D'autre part, nous conseillons aussi les développeurs sur la manière de régler les litiges nés des violations de leurs droits d'auteur, notamment via l'élaboration et la négociation de contrats en leur nom et pour leur compte. Ceci étant, pour répondre à tous ces besoins de manière complète, il est fondamental de s'être familiarisé avec cette multiplicité de points de vue.
Connaissance en droit comparé.
La troisième chose utile dont un juriste libriste a besoin c'est de connaissances à propos des juridictions étrangères, au moins quelques-une et, au plus il en acquiert, au mieux il se porte.
Pour pouvoir interpréter les différentes licences correctement, il est vital d'appréhender l'état d'esprit dans lequel s'inscrivaient les personnes qui les ont architecturées.

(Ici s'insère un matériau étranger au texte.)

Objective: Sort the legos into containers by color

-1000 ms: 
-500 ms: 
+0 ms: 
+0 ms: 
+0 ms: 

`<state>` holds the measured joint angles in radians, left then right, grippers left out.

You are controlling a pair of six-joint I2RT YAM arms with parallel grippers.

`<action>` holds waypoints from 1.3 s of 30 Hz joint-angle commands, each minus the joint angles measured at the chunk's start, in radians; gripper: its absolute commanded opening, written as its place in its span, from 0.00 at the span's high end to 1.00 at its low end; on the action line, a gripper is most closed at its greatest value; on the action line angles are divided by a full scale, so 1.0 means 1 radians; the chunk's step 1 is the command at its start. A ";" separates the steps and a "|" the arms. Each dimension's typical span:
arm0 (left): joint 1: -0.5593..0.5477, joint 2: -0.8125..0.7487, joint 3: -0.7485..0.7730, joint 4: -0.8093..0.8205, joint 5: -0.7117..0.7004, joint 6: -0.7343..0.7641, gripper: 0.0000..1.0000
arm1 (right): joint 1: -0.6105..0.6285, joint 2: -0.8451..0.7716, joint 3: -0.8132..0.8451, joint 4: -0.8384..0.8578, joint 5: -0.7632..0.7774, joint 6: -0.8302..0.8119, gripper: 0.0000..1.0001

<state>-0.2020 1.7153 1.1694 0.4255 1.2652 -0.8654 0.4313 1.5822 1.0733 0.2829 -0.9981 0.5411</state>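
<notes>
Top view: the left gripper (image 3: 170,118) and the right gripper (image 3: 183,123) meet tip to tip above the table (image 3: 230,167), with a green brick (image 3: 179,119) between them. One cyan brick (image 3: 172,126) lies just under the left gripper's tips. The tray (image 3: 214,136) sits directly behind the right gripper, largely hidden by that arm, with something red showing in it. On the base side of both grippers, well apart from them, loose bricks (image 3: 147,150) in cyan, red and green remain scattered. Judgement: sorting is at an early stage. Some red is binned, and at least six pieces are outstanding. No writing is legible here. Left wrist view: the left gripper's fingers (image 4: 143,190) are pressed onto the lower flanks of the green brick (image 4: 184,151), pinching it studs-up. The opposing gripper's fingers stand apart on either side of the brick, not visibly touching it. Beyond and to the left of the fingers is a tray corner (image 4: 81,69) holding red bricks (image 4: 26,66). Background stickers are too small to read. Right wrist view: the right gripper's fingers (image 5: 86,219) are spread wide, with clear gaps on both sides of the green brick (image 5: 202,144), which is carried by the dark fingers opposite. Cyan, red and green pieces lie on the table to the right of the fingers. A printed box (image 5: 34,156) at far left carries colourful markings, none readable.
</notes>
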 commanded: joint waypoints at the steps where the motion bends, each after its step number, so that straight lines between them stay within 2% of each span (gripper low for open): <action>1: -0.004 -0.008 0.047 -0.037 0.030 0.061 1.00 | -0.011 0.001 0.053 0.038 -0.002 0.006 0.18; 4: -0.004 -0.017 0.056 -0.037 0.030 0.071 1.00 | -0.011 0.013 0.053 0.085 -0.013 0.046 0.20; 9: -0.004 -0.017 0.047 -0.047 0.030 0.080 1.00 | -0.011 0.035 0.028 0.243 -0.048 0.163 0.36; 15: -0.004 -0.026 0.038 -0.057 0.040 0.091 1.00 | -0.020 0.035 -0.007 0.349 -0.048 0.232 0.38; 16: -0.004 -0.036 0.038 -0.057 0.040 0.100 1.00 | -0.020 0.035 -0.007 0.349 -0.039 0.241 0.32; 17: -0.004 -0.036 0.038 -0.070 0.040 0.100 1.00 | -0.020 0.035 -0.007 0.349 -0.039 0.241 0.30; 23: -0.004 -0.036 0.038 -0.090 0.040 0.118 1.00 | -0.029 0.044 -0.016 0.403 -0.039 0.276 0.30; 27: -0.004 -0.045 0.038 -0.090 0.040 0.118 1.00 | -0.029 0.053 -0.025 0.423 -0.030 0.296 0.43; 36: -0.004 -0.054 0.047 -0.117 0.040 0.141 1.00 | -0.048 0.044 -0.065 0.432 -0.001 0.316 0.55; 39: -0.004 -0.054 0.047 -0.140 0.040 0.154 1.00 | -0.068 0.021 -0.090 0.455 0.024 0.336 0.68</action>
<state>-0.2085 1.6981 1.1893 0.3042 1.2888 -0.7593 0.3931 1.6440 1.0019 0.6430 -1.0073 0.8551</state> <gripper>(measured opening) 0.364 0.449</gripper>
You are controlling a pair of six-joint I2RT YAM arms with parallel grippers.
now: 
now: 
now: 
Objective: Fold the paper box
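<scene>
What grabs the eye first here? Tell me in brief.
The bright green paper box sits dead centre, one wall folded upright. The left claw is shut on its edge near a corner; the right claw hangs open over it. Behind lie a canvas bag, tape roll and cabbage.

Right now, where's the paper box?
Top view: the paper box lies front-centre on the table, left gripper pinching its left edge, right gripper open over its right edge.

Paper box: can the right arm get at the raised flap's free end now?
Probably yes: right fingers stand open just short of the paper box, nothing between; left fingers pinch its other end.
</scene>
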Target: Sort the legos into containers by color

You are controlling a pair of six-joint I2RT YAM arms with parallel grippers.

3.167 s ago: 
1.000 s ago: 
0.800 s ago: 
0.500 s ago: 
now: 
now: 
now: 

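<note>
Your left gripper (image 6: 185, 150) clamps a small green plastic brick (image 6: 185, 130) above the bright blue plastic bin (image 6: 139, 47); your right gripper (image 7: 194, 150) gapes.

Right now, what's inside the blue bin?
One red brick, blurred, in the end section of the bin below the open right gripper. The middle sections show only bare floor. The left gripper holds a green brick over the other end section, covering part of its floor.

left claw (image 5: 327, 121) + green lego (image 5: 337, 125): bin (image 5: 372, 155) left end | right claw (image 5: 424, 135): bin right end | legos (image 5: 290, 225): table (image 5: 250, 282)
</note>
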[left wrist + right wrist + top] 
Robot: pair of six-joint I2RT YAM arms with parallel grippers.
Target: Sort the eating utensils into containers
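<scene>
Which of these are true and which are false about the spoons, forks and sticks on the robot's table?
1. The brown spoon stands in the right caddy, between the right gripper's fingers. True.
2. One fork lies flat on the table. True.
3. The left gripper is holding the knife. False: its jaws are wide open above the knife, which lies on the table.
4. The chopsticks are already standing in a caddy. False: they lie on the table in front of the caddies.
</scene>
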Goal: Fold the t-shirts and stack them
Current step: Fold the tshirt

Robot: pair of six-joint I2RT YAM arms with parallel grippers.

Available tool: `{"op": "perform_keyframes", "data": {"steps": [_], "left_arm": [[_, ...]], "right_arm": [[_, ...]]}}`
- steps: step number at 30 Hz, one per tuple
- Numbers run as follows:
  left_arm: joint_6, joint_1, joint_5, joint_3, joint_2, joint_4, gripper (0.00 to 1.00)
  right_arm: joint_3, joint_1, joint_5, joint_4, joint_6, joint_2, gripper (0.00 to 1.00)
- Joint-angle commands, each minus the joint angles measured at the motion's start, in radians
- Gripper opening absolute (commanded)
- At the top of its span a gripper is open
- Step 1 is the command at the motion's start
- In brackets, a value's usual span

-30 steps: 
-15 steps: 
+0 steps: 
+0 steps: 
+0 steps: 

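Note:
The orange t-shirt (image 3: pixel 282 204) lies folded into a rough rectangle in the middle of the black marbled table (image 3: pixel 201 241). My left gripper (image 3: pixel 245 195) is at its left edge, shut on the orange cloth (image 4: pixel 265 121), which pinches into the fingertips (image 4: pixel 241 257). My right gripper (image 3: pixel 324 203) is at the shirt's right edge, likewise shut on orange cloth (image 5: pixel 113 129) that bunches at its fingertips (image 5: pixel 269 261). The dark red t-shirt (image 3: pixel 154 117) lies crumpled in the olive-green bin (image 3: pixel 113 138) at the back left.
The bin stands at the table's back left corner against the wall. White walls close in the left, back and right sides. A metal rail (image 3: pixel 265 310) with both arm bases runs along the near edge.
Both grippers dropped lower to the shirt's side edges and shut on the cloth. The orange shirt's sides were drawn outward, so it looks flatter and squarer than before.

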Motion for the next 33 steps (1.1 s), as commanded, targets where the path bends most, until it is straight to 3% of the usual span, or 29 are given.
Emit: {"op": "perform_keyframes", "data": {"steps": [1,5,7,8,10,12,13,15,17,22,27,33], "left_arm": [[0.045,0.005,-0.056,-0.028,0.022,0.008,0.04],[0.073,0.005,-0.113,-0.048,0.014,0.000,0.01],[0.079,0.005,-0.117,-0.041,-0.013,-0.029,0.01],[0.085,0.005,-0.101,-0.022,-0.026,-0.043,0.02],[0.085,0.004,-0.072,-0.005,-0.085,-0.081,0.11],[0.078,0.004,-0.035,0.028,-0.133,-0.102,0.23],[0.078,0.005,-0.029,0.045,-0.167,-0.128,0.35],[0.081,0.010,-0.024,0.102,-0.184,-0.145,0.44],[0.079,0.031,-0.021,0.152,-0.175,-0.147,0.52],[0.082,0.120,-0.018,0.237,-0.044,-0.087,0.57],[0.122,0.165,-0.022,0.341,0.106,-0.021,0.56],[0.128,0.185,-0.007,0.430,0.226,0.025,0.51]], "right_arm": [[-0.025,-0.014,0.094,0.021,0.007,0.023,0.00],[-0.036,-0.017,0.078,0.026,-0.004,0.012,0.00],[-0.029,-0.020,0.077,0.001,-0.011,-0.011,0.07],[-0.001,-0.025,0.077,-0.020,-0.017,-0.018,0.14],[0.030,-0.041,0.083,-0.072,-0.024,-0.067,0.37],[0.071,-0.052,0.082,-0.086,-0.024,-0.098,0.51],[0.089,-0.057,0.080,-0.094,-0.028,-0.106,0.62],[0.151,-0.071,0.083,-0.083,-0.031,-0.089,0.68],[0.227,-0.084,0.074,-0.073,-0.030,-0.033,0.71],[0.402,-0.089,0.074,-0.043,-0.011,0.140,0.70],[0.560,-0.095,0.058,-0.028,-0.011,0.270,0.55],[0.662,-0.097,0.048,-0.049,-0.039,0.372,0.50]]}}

Dans la plupart des cas, le système juridique américain est d'une importance capitale. Par exemple, lors de l'élaboration de la GPL, celle-ci a été écrite avec à l'esprit des notions issues de la common law américaine. Aux États-Unis le terme "distribution" inclut la distribution en ligne. Or, le droit d'auteur allemand fait un distinguo entre la distribution en ligne et hors-ligne. Dès lors que la licence a été rédigée par des juristes de la common law américaine, elle peut être interprétée comme incluant la distribution en ligne. Au cours d'un procès, cet argument peut devenir particulièrement pertinent**.
Un apprentissage permanent:
Toutes ces connaissances sont sans nul doute d'une grande utilité. Aussi, j'espère qu'à l'image du processus d'évolution d'un logiciel, qui apporte son lot de solutions aux besoins de tous les jours, mon esprit continuera à répondre aux défis que la vibrante communauté du logiciel libre et open source pose constamment à l'attention du juriste.
(*) L'institut pour l'étude juridique du logiciel libre et open source offre à ce sujet , entre autre, une collection de littéraire dédiée aux logiciels libres et open source ainsi que de la jurisprudence. Plus de détails : voir www.ifross.org
(**) http://www.ifross.org/Fremdartikel/LGMuenchenUrteil.pdf, Cf. Welte v. Skype, 2007
# yep
Posté par coïn . Évalué à 5.
Probablement, mais la communauté libriste est aussi la communauté qui a sensibilisé beaucoup de personnes sur les histoires de licences, de compatibilité de licence, de brevet, de droit moraux, voisin…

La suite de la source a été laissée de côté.